§ PROBLEM REQUIREMENTS: Nothing in the entries may be altered; copy them all exactly.

§ PROVIDED DATA:
┌──

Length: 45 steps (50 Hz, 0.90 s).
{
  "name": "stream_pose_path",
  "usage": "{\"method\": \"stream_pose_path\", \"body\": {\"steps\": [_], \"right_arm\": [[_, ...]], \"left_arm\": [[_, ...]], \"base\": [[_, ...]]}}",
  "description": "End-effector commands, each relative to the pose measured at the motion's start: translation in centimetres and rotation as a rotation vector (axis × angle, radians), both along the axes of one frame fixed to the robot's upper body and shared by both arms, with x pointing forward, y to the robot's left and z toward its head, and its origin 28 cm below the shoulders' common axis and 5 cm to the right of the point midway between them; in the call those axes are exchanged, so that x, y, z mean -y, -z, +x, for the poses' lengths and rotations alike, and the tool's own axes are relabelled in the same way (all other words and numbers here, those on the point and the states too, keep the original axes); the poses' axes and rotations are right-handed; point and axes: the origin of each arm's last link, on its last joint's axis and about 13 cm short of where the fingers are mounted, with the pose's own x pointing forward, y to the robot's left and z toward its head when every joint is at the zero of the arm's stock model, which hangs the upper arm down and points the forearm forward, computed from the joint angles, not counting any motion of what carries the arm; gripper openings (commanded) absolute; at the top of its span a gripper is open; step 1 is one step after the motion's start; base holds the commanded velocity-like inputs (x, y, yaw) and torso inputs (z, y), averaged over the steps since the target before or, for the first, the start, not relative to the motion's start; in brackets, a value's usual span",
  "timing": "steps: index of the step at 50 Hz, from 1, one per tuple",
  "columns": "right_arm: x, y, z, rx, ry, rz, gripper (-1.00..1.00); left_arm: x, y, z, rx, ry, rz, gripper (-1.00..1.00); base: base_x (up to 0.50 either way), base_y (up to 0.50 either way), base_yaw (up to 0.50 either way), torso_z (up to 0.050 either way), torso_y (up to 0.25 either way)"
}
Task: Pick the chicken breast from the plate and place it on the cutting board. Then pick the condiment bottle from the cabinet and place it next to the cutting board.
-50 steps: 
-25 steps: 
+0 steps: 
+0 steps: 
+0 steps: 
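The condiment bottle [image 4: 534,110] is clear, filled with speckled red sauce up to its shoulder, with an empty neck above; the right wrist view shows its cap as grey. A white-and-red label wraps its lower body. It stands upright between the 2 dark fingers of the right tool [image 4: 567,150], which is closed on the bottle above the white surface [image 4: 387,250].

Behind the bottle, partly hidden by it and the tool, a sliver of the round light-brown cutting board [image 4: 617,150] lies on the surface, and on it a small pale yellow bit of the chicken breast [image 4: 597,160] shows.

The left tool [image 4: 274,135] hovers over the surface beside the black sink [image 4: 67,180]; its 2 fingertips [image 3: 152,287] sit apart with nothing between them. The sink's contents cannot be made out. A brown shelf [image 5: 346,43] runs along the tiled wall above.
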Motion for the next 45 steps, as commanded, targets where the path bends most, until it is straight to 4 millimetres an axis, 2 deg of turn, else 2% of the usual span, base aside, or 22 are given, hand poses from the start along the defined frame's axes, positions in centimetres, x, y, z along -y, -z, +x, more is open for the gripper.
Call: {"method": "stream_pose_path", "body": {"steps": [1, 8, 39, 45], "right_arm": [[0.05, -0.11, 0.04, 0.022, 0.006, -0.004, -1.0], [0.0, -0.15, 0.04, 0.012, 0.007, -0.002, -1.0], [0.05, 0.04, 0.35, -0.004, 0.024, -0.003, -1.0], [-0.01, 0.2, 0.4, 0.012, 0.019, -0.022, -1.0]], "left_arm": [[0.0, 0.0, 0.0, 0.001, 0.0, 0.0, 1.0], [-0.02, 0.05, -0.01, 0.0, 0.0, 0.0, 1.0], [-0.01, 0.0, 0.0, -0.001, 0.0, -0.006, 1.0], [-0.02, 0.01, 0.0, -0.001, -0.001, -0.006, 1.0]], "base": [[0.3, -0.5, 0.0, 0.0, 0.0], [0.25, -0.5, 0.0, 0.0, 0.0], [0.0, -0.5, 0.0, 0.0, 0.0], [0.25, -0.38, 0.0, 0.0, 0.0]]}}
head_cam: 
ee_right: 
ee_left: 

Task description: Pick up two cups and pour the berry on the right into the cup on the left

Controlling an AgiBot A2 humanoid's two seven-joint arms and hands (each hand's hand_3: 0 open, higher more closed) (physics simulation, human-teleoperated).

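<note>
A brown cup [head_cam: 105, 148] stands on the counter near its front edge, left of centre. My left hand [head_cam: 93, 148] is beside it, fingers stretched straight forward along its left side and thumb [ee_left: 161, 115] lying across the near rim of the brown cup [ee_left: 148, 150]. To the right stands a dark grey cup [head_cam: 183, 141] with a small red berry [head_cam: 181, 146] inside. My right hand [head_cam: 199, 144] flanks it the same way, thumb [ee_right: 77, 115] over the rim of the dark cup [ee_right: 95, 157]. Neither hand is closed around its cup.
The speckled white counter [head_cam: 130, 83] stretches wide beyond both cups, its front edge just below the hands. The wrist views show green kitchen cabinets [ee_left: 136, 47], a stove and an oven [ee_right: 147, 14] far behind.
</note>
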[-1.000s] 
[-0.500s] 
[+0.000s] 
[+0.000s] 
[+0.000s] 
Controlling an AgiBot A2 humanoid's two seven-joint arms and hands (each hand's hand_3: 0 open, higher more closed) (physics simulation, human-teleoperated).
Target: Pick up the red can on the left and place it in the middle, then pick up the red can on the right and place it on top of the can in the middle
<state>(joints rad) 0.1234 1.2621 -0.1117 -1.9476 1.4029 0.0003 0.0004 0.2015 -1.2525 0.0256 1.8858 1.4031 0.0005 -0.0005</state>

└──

§ SOLUTION FOR THIS TASK:
Length: 45 steps (50 Hz, 0.90 s).
{
  "name": "stream_pose_path",
  "usage": "{\"method\": \"stream_pose_path\", \"body\": {\"steps\": [_], \"right_arm\": [[_, ...]], \"left_arm\": [[_, ...]], \"base\": [[_, ...]]}}",
  "description": "End-effector commands, each relative to the pose measured at the motion's start: translation in centimetres and rotation as a rotation vector (axis × angle, radians), both along the axes of one frame fixed to the robot's upper body and shared by both arms, with x pointing forward, y to the robot's left and z toward its head, and its origin 28 cm below the shoulders' common axis and 5 cm to the right of the point midway between them; in the call those axes are exchanged, so that x, y, z mean -y, -z, +x, for the poses' lengths and rotations alike, and the tool's own axes are relabelled in the same way (all other words and numbers here, those on the point and the states too, keep the original axes); the poses' axes and rotations are right-handed; point and axes: the origin of each arm's last link, on its last joint's axis and about 13 cm short of where the fingers are mounted, with the pose's own x pointing forward, y to the robot's left and z toward its head when every joint is at the zero of the arm's stock model, which hangs the upper arm down and points the forearm forward, computed from the joint angles, not counting any motion of what carries the arm; gripper openings (commanded) absolute; at the top of its span a gripper is open; step 1 is one step after the motion's start; base holds the commanded velocity-like inputs (x, y, yaw) and torso inputs (z, y), averaged over the steps since the target before or, for the first, the start, not relative to the motion's start; in brackets, a value's usual span",
  "timing": "steps: index of the step at 50 Hz, from 1, one per tuple",
  "columns": "right_arm: x, y, z, rx, ry, rz, gripper (-1.00..1.00); left_arm: x, y, z, rx, ry, rz, gripper (-1.00..1.00); base: base_x (up to 0.50 either way), base_y (up to 0.50 either way), base_yaw (up to 0.50 either way), torso_z (up to 0.050 either way), torso_y (up to 0.25 either way)"
}
Task: Pick the chicken breast from the plate and place it on the cutting board. Then pick the condiment bottle from the cabinet and place it next to the cutting board.
-50 steps: 
-25 steps: 
+0 steps: 
+0 steps: 
+0 steps: 
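The condiment bottle [image 4: 534,110] is clear, filled with speckled red sauce up to its shoulder, with an empty neck above; the right wrist view shows its cap as grey. A white-and-red label wraps its lower body. It stands upright between the 2 dark fingers of the right tool [image 4: 567,150], which is closed on the bottle above the white surface [image 4: 387,250].

Behind the bottle, partly hidden by it and the tool, a sliver of the round light-brown cutting board [image 4: 617,150] lies on the surface, and on it a small pale yellow bit of the chicken breast [image 4: 597,160] shows.

The left tool [image 4: 274,135] hovers over the surface beside the black sink [image 4: 67,180]; its 2 fingertips [image 3: 152,287] sit apart with nothing between them. The sink's contents cannot be made out. A brown shelf [image 5: 346,43] runs along the tiled wall above.
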Motion for the next 45 steps, as commanded, targets where the path bends most, until it is straight to 4 millimetres an axis, 2 deg of turn, else 2% of the usual span, base aside, or 22 are given, hand poses from the start along the defined frame's axes, positions in centimetres, x, y, z along -y, -z, +x, more is open for the gripper.
Call: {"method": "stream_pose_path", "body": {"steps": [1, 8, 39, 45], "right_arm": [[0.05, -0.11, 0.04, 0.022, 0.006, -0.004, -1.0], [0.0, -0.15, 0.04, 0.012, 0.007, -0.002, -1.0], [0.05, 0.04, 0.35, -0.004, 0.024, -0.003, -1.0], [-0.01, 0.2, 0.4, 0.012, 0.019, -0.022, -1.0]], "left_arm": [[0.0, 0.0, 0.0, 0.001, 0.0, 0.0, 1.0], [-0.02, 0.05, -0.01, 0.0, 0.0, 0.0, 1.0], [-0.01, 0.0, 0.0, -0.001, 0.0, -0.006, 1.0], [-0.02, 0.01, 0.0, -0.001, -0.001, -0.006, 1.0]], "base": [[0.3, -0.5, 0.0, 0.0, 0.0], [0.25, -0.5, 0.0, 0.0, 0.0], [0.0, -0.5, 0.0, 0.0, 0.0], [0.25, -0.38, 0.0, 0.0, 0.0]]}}
head_cam: 
ee_right: 
ee_left: 

Task description: Pick up two cups and pour the berry on the right into the cup on the left

Controlling an AgiBot A2 humanoid's two seven-joint arms and hands (each hand's hand_3: 0 open, higher more closed) (physics simulation, human-teleoperated).

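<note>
A brown cup [head_cam: 105, 148] stands on the counter near its front edge, left of centre. My left hand [head_cam: 93, 148] is beside it, fingers stretched straight forward along its left side and thumb [ee_left: 161, 115] lying across the near rim of the brown cup [ee_left: 148, 150]. To the right stands a dark grey cup [head_cam: 183, 141] with a small red berry [head_cam: 181, 146] inside. My right hand [head_cam: 199, 144] flanks it the same way, thumb [ee_right: 77, 115] over the rim of the dark cup [ee_right: 95, 157]. Neither hand is closed around its cup.
The speckled white counter [head_cam: 130, 83] stretches wide beyond both cups, its front edge just below the hands. The wrist views show green kitchen cabinets [ee_left: 136, 47], a stove and an oven [ee_right: 147, 14] far behind.
</note>
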[-1.000s] 
[-0.500s] 
[+0.000s] 
[+0.000s] 
[+0.000s] 
Controlling an AgiBot A2 humanoid's two seven-joint arms and hands (each hand's hand_3: 0 open, higher more closed) (physics simulation, human-teleoperated).
Target: Pick up the red can on the left and place it in the middle, then pick up the red can on the right and place it on top of the can in the middle
<state>(joints rad) 0.1234 1.2621 -0.1117 -1.9476 1.4029 0.0003 0.0004 0.2015 -1.2525 0.0256 1.8858 1.4031 0.0005 -0.0005</state>

The exercise asks for nothing further.